■ Aim of the task: This task calls for copying every line of the records that includes the word "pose".

BEGIN Excerpted data

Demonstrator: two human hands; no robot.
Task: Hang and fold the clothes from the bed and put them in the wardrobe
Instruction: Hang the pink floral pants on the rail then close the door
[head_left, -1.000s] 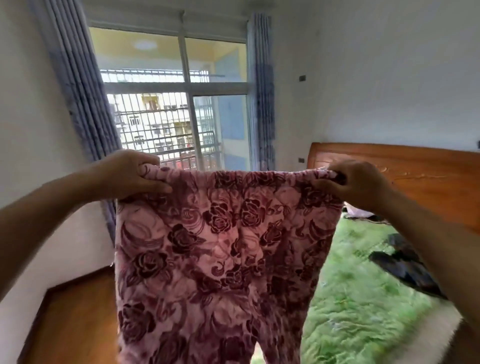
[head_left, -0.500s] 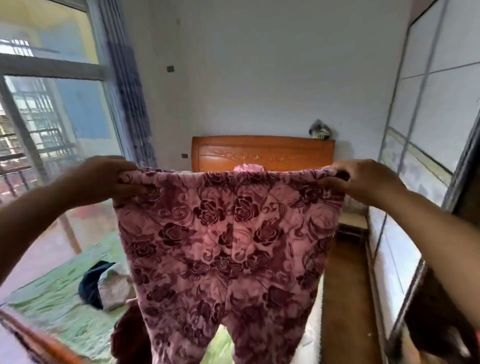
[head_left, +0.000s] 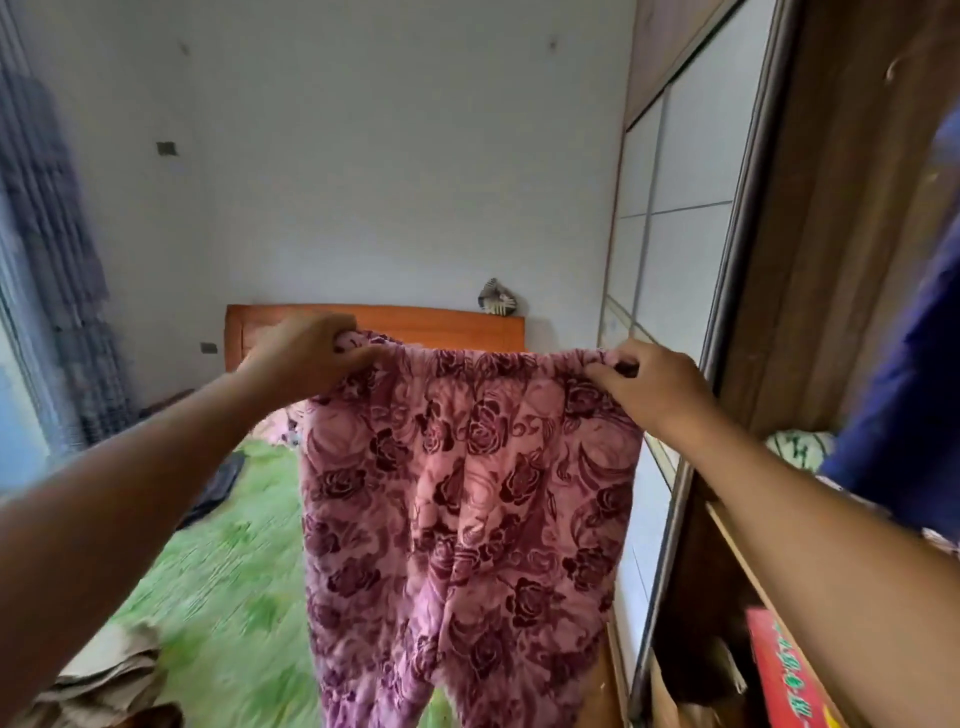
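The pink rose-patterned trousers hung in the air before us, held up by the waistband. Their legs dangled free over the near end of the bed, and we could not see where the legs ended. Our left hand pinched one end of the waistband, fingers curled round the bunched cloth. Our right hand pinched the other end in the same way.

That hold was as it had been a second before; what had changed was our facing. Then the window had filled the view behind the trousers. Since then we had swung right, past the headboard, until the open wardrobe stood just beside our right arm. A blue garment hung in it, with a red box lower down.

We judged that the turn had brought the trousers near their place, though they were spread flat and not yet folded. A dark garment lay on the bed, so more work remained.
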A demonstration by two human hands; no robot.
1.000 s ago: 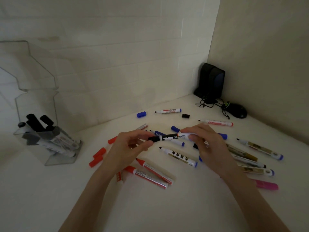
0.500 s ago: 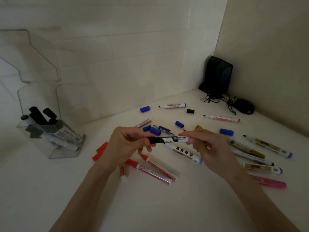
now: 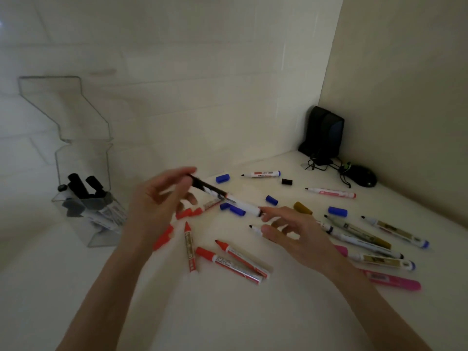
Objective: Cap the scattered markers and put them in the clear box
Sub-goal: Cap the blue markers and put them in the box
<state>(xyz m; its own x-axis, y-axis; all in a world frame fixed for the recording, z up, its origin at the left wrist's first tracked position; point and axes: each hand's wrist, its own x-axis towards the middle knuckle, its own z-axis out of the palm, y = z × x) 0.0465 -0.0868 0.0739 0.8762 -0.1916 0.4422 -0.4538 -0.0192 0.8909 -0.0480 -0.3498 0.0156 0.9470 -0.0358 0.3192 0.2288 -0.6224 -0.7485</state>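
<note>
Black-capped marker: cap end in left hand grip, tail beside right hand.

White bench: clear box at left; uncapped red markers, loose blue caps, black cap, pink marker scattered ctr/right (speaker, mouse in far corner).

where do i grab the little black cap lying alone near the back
Pinch the black cap across its round sides, coming straight down from above. It lies on its side on the table with bare surface all around, so fingers fit on both flanks. The left hand holds the black marker, so the right hand probably suits.
</note>
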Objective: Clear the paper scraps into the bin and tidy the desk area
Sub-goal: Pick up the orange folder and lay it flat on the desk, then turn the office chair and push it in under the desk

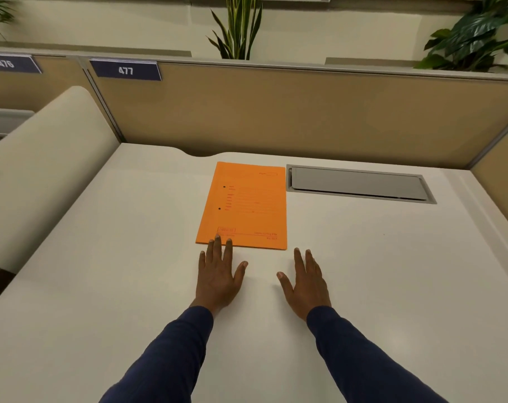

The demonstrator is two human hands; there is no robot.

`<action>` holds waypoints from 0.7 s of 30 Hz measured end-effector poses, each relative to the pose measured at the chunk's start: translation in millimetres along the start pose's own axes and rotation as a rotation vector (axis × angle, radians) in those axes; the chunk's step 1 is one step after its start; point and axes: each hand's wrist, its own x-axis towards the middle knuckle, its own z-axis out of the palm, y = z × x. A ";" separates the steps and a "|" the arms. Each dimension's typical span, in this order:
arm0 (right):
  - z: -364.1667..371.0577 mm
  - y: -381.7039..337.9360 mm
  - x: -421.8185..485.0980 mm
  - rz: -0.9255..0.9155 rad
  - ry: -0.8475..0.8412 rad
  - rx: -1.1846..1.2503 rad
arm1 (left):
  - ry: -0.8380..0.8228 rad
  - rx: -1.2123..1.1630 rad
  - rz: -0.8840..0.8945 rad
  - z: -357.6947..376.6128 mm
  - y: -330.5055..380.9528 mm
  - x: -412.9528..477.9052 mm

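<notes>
On the white desk (101,257), flat orange folder (244,205) beyond 2 spread, empty hands (264,280).

White desk (363,271): orange folder (244,207) flat, both palms resting.

**Orange folder flat on the table**

An orange folder (242,206) lies closed and flat on the white table (363,271) in front of me, its long side running away from me. Its cover has red printed lines and two small dark holes near its left edge. My left fingertips (218,238) overlap its near left corner.
</notes>
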 end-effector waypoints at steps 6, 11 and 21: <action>3.2 1.5 -49.2 -0.011 -0.019 0.006 | -0.039 -0.004 -0.022 8.1 11.1 -58.2; 2.0 10.0 -94.4 -0.053 -0.020 0.008 | -0.035 0.020 -0.036 16.5 25.8 -111.2; 1.8 62.2 -224.2 -0.194 0.013 -0.047 | -0.031 0.078 -0.090 30.5 89.9 -265.0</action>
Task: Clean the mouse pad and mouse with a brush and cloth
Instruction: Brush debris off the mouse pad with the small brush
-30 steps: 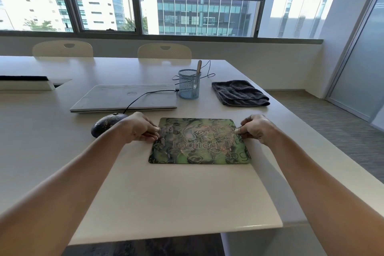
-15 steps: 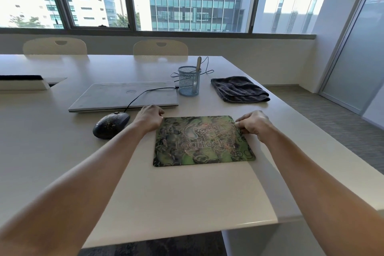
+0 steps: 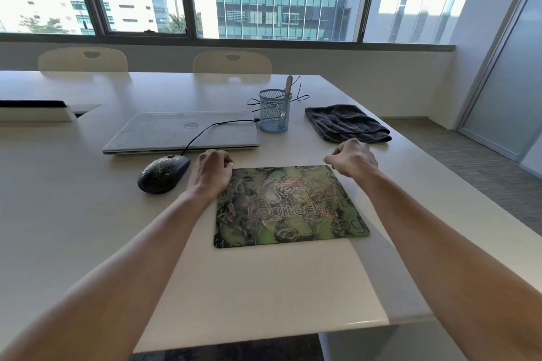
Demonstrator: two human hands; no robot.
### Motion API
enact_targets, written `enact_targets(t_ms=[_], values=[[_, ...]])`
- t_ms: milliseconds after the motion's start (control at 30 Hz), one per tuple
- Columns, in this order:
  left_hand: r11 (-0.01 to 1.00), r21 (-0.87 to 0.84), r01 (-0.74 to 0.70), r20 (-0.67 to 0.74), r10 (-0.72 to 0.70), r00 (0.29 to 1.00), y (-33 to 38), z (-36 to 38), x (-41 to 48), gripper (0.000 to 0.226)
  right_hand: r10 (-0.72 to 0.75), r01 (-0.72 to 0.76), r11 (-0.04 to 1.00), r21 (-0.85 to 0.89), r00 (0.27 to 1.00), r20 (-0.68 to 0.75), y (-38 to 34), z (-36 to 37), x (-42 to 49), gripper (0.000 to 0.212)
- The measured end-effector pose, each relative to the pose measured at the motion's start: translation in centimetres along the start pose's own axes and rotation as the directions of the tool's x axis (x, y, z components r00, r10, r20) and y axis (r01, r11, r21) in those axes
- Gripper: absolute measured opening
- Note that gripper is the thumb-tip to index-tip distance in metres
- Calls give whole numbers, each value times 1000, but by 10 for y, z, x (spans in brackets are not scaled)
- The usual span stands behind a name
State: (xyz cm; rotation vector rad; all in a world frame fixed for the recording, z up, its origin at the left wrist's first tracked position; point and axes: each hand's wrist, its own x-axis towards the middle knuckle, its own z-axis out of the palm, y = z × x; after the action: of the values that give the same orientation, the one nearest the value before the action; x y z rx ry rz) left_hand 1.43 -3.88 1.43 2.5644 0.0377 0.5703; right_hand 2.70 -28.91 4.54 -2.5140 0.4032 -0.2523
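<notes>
Green Logitech mouse pad (image 3: 289, 206) lies flat near the table's (image 3: 264, 287) right edge. Left hand (image 3: 211, 173) covers its far-left corner, grip unclear; right hand (image 3: 353, 159) hovers curled, empty, above the far-right corner.

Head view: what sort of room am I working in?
Probably an office meeting room: a long white table with chairs along its far side, a closed laptop, and wide windows facing office blocks.
</notes>
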Motion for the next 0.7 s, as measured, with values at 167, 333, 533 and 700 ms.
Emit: enact_targets(t_ms=[167, 333, 533, 700], values=[[1000, -9, 13, -39, -13, 999, 0, 9, 4, 21, -157, 158, 987, 34, 987, -32, -33, 11, 18, 13], [998, -20, 65, 6, -65, 998, -3, 17, 11, 25, -271, 275, 957, 88, 961, -60, -63, 19, 53, 19], [994, 4, 105, 16, -105, 994, -10, 23, 17, 34, -278, 315, 925, 212, 943, -185, -95, 21, 102, 23], [995, 34, 98, 18, -99, 995, -13, 25, 18, 37, -341, 348, 916, 200, 937, -69, -109, 33, 140, 28]])
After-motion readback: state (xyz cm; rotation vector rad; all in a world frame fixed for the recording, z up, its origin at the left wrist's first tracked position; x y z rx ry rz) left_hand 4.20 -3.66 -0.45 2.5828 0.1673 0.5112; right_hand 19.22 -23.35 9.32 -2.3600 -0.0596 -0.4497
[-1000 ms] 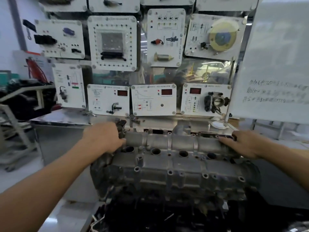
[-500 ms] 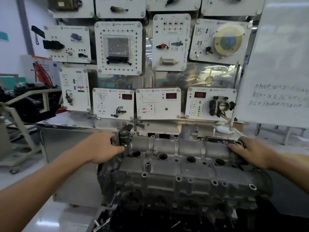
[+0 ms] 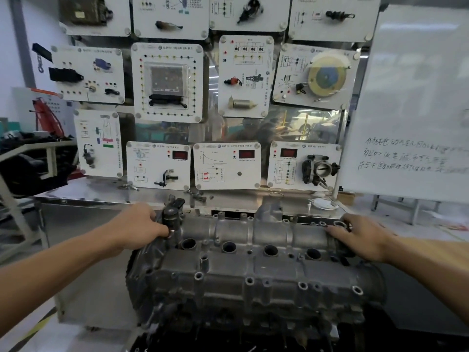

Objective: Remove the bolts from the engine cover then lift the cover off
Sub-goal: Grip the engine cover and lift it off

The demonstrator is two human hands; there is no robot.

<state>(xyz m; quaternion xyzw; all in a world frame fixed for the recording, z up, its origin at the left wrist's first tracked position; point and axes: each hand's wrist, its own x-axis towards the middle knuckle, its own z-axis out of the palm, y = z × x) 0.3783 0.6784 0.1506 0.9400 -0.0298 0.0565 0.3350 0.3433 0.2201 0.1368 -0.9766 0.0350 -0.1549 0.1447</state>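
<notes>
Bolts look to be out already. The bolt holes [image 3: 198,276] along the near edge of the engine cover [image 3: 253,262] are open rings with nothing in them, as far as I can see. The ones at the far edge are harder to make out, so I can't be sure about every one. Neither hand holds a tool.

The engine cover is the long grey metal piece in the middle, with four big round openings in a row on top. It sits on the engine [image 3: 228,316]. I see no gap under it, so I think it has not been lifted yet. That looks like the only job left: pick the cover up and take it away.

The left hand [image 3: 138,226] is at the left end of the cover. Its fingers are curled round that end and grip it, with the thumb right beside a small black part [image 3: 172,214] that sticks up there. The right hand [image 3: 360,236] lies on the right end. Its fingers are mostly straight and spread out, flat on the metal, not wrapped round anything. Both arms reach forward, one at each end, which looks to me like getting ready to lift.

Behind the engine is a shiny tabletop [image 3: 88,190]. White boards [image 3: 167,82] with parts fixed on them stand on it, and a white sheet [image 3: 418,97] with handwriting hangs on the right.
</notes>
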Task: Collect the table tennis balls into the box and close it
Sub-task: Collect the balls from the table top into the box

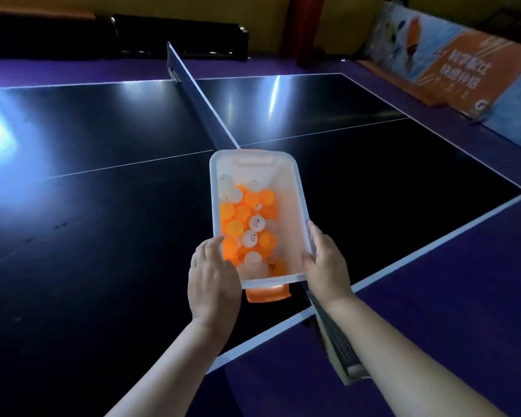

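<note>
A clear plastic box [286, 188] with orange latches is held above the near edge of the table tennis table, its top uncovered. Several orange and white balls [247, 224] lie inside it. My left hand [212, 279] grips the box's near left corner, fingers over the rim. On the near right side, my right hand [325, 266] clasps the wall. No lid is in view.
The dark table tennis table [103, 206] spreads out below, with its net [202, 97] running away from the box. A net post and clamp [334, 335] stick out under my right forearm. Purple floor [433, 296] lies to the right, and printed barrier boards [451, 64] stand at the far right.
</note>
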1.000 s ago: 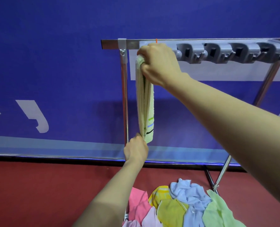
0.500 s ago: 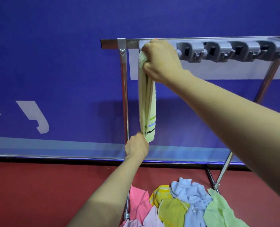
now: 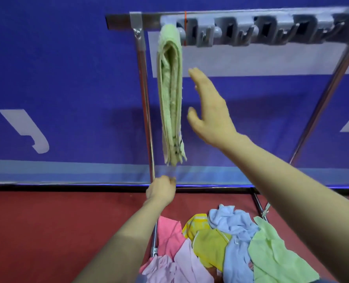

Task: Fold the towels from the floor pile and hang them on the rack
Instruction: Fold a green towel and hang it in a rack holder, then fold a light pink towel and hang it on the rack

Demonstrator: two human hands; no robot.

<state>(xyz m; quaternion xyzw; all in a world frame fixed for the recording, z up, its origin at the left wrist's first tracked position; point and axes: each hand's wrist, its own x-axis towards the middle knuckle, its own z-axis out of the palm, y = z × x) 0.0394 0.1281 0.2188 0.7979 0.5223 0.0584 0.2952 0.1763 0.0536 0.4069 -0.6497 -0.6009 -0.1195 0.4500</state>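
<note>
A folded pale green towel [image 3: 170, 99] hangs from the leftmost grey hook of the rack [image 3: 230, 19], its striped end pointing down. My right hand [image 3: 208, 111] is open just right of the towel, fingers spread, not touching it. My left hand [image 3: 161, 190] is below the towel's lower end, fingers loosely curled, holding nothing that I can see. On the red floor lies the pile of loose towels [image 3: 220, 242]: pink, yellow, light blue, green and lilac.
The rack's metal uprights stand at the left [image 3: 145, 99] and slant at the right [image 3: 322, 99]. Several empty grey hooks [image 3: 271, 31] run along the top bar. A blue wall panel is right behind the rack.
My right hand let go of the towel's top and dropped down to the right; the towel now hangs by itself. My left hand released the lower end and sank slightly.
</note>
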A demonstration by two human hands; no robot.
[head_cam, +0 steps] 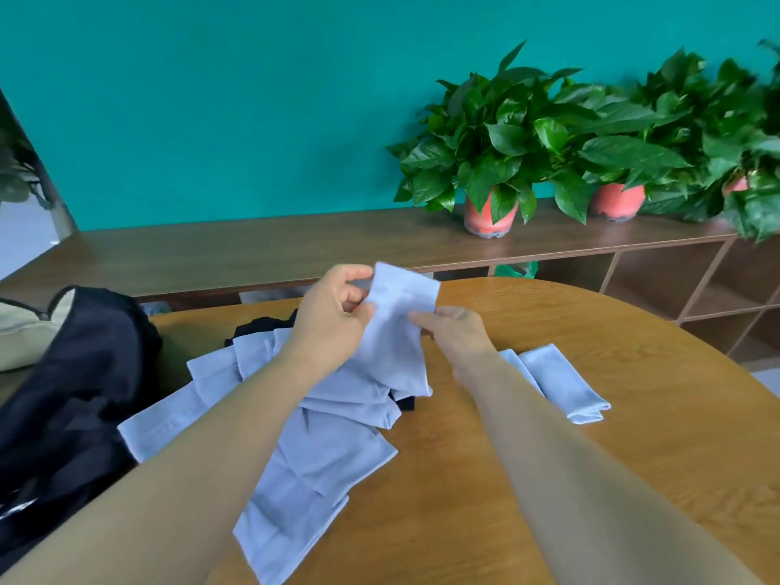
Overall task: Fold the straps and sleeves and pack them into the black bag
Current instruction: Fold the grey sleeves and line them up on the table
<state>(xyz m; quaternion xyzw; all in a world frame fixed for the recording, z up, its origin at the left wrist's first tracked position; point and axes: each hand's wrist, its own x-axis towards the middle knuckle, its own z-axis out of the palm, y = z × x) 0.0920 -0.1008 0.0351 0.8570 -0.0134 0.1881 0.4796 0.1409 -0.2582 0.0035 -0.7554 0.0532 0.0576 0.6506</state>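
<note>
Head camera looks down on a pale blue sleeve (399,331) held up above the table (591,479), its lower end trailing onto the heap below. The left hand (333,314) pinches the sleeve's upper left edge, its fingers curled round the cloth. The right hand (458,331) pinches the sleeve's right edge at mid-height between thumb and fingertips.

Under the held piece lies a loose pile of pale blue sleeves (304,449), overlapping and unfolded, spread from the table's middle toward the near edge. Dark cloth (261,325) shows at the pile's far side, and another dark bit (407,404) peeks out just below the hanging end; whether these are straps I cannot tell. To the right of the right forearm, a folded pale blue piece (563,388) lies flat on the wood, apart from the pile.

The black bag (71,373) slumps at the table's left edge, touching the pile's left side, with a beige item (21,331) behind it. Beyond the table runs a low wooden shelf (253,251) against a teal wall (211,99), bearing potted plants (491,141) in reddish pots.
</note>
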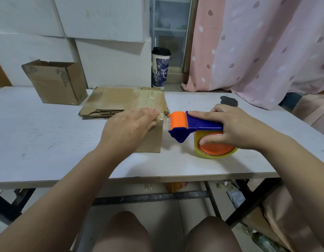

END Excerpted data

■ Problem solution:
`<action>` holds waypoints from 0.7 s of 30 Hz measured end-effector poses, each relative to the pose measured at the chunk's start: translation in millimetres along the start pose's own axes and rotation as a rotation vector (axis × angle, radians) in those axes; the chunk's step 1 is one step after its start; point and axes: each hand's wrist, its own x-axis towards the middle knuckle, its own z-axis out of the palm, y = z × x. A ";" separates the steps and a "|" the arms. Each dimension's typical span, in this order:
- The measured end-effector pose, each relative to the pose measured at the motion's start: translation in centimetres along the start pose's own axes and rotation as the directions of the tool's x axis (x, y, z components r00, r10, r20) and y axis (r01, r11, r21) in those axes

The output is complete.